When analyzing the performance of a JavaScript-based application, stopwatch is often a convenient tool. Just like any other timing measurements in real life, it is important to ensure that this produces a valid and confident result. Thus, we need to avoid some factors which may reduce its accuracy and precision.
Imagine you are running on a track and you have five stopwatches giving wildly varying timing measurements of your performance. In this scenario, it is difficult to put a lot of confidence in the numbers. This is why many JavaScript-related benchmarks often come with a warning that the tested application should be the only one running. The goal is to minimize any random side activities which may cause some variations.
In the wikipedia page on Accuracy and precision, we find:
..the accuracy of a measurement system is the degree of closeness of measurements of a quantity to that quantity’s actual (true) value.
and also
The precision of a measurement system, also called reproducibility or repeatability, is the degree to which repeated measurements under unchanged conditions show the same results.

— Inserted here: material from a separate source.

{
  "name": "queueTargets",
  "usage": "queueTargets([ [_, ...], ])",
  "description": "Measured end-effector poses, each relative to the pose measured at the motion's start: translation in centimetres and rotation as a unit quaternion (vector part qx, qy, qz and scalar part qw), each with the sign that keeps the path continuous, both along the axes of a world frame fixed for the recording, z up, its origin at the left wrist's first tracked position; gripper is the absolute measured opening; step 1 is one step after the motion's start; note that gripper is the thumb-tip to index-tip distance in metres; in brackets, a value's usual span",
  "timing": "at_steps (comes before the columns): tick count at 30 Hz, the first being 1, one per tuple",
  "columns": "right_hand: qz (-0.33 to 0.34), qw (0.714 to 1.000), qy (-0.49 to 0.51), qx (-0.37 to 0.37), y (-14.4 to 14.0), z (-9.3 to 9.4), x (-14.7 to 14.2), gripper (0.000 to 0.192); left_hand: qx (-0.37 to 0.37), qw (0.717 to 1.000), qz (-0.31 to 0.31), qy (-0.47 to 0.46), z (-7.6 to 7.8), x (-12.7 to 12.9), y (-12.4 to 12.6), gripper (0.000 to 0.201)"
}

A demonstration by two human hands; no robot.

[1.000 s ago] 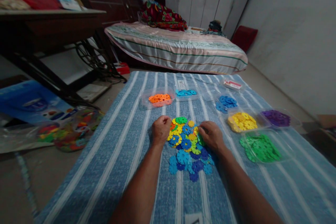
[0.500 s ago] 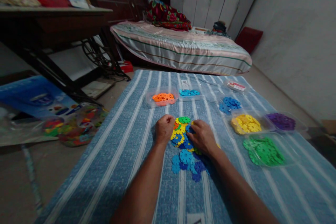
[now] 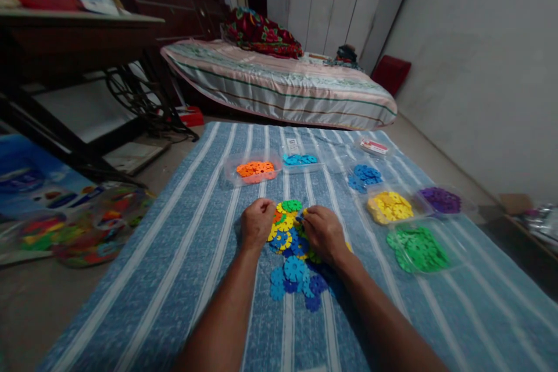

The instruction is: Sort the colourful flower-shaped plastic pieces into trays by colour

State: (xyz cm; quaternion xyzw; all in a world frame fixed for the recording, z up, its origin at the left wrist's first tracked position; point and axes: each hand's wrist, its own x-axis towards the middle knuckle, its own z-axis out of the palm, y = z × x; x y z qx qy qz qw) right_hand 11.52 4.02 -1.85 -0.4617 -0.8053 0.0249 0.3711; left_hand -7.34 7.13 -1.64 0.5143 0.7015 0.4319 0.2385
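Mixed plastic discs (image 3: 290, 238) lie heaped on the striped mat (image 3: 196, 244) between the clenched left hand (image 3: 257, 224) and the right hand (image 3: 321, 232), whose grip I cannot tell.

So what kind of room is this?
Most likely a bedroom at home. A bed with a striped cover stands at the back, with white wardrobe doors behind it. On the floor lies a blue striped mat where both hands sit at a pile of toy discs.

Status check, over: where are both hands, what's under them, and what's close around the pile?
Left hand fisted at the mixed pile of flat plastic flower discs. Right hand fingers on it. Clear tray of yellow discs nearby, apart.
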Motion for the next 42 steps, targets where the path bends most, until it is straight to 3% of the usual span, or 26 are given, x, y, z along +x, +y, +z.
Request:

In addition, the target analogy is usually quite effective to demonstrate the concept. In the context of JavaScript world, you can also think of a dartboard (after all, no JavaScript discussion is complete until Dart is mentioned).
In order to get high-quality benchmark results, it is important to look at several factors: accuracy, errors, running time. This is why if you write tests for JSPerf, each measurement is displayed in ops/sec and relative margin of error. Should you directly use Benchmark.js (which powers JSPerf), this is also easy to retrieved using Benchmark.prototype.stats.rme. This is just one of the crucial considerations to ensure that your benchmark is bulletproof.
Even if we finally obtain a result with a low margin of error, we still need to ensure that it is an accurate one. In a few cases, particularly with microbenchmarks, what is being measured may not reflect the reality. Modern JavaScript engine can perform various optimizations which falsify the measurement (among others) loop-invariant code motion, constant propagation, dead code elimination.
As a quick illustration, consider the following loop you want to time:
for (var i = 0; i < 100; ++i) { sum += Math.sqrt(2) * i; } |
If a JavaScript engine (with loop-invariant code motion support) detects that this loop should be optimized, it may see that the Math.sqrt(2)
can be computed once and placed outside the loop. In other words, the actual loop looks like as if you would have written it as the following fragment. This may or may not be what you want, hence it is important to carefully review such a loop.
var temp = Math.sqrt(2); for (var i = 0; i < 100; ++i) { sum += temp * i; } |
Dead code elimination is also known to offset timing analysis. Early published results of Internet Explorer 9 performance showed near-instant completion of some SunSpider tests, it turned out that this is attributed to its ability to eliminate dead code.